[PATCH 3/4] media: dw100: Fix kernel oops with PREEMPT_RT enabled

Stefan Klug posted 4 patches 1 month ago
There is a newer version of this series
[PATCH 3/4] media: dw100: Fix kernel oops with PREEMPT_RT enabled
Posted by Stefan Klug 1 month ago
On kernels with PREEMPT_RT enabled, a "BUG: scheduling while atomic"
kernel oops occurs inside dw100_irq_handler -> vb2_buffer_done. This is
because vb2_buffer_done takes a spinlock which is not allowed within
interrupt context on PREEMPT_RT.

Fix that by making the irq handler threaded.

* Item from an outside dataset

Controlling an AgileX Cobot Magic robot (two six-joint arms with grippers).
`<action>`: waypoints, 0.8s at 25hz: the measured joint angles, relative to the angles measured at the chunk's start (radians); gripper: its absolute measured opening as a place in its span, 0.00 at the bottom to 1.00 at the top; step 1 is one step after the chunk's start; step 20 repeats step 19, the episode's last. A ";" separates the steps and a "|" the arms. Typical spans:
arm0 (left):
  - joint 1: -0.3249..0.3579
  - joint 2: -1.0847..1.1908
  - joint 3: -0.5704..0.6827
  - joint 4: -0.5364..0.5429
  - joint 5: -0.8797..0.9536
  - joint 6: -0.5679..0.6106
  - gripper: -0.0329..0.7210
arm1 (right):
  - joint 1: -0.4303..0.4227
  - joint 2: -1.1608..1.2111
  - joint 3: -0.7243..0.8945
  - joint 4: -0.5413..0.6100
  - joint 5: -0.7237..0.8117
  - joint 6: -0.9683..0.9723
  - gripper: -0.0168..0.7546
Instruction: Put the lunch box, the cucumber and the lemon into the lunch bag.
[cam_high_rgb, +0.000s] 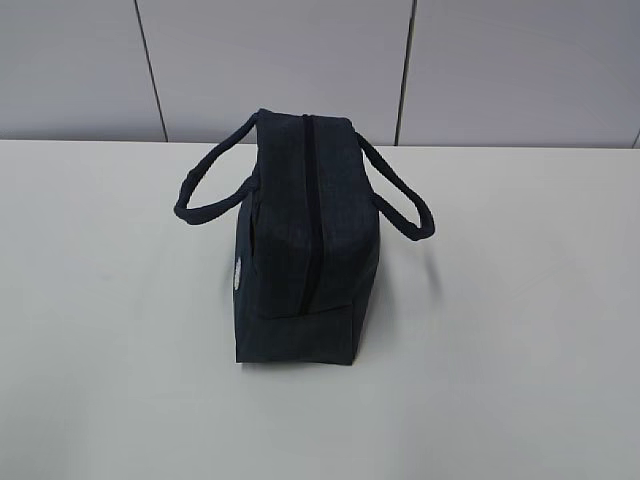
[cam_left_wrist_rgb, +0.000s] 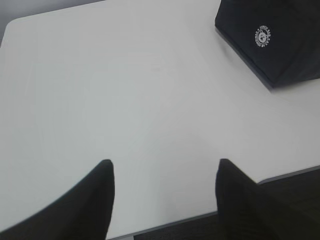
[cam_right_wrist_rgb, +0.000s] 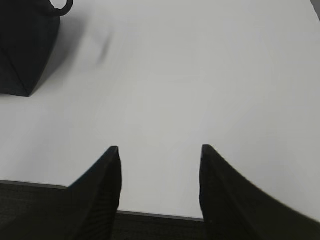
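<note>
The dark navy lunch bag (cam_high_rgb: 300, 240) stands in the middle of the white table (cam_high_rgb: 520, 330), its zipper closed along the top and its two loop handles hanging to either side. Its round white logo (cam_left_wrist_rgb: 263, 36) shows in the left wrist view, where the bag (cam_left_wrist_rgb: 280, 40) fills the upper right corner. My left gripper (cam_left_wrist_rgb: 164, 164) is open over bare table near the front edge, well short of the bag. My right gripper (cam_right_wrist_rgb: 159, 149) is open too, with the bag (cam_right_wrist_rgb: 25, 45) at the upper left. The lunch box, the cucumber and the lemon are out of view.
A pale panelled wall (cam_high_rgb: 300, 60) stands behind the table. The table's front edge (cam_right_wrist_rgb: 160, 215) runs just under both grippers, with dark floor below it. Neither arm shows in the exterior view.
</note>
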 joint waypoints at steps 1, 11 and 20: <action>0.004 0.000 0.000 0.000 0.000 0.000 0.64 | -0.001 0.000 0.000 0.000 0.000 0.000 0.52; 0.009 0.000 0.000 0.000 0.000 0.000 0.64 | -0.002 0.000 0.000 0.000 0.000 0.000 0.52; 0.009 0.000 0.000 0.000 0.000 0.000 0.64 | -0.002 0.000 0.000 0.000 0.000 0.000 0.52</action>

The threaded interrupt
handling might cause the interrupt line to be disabled a little longer
than before. As the line is not shared, this has no negative side
effects.

Signed-off-by: Stefan Klug <stefan.klug@ideasonboard.com>
---
 drivers/media/platform/nxp/dw100/dw100.c | 5 +++--
 1 file changed, 3 insertions(+), 2 deletions(-)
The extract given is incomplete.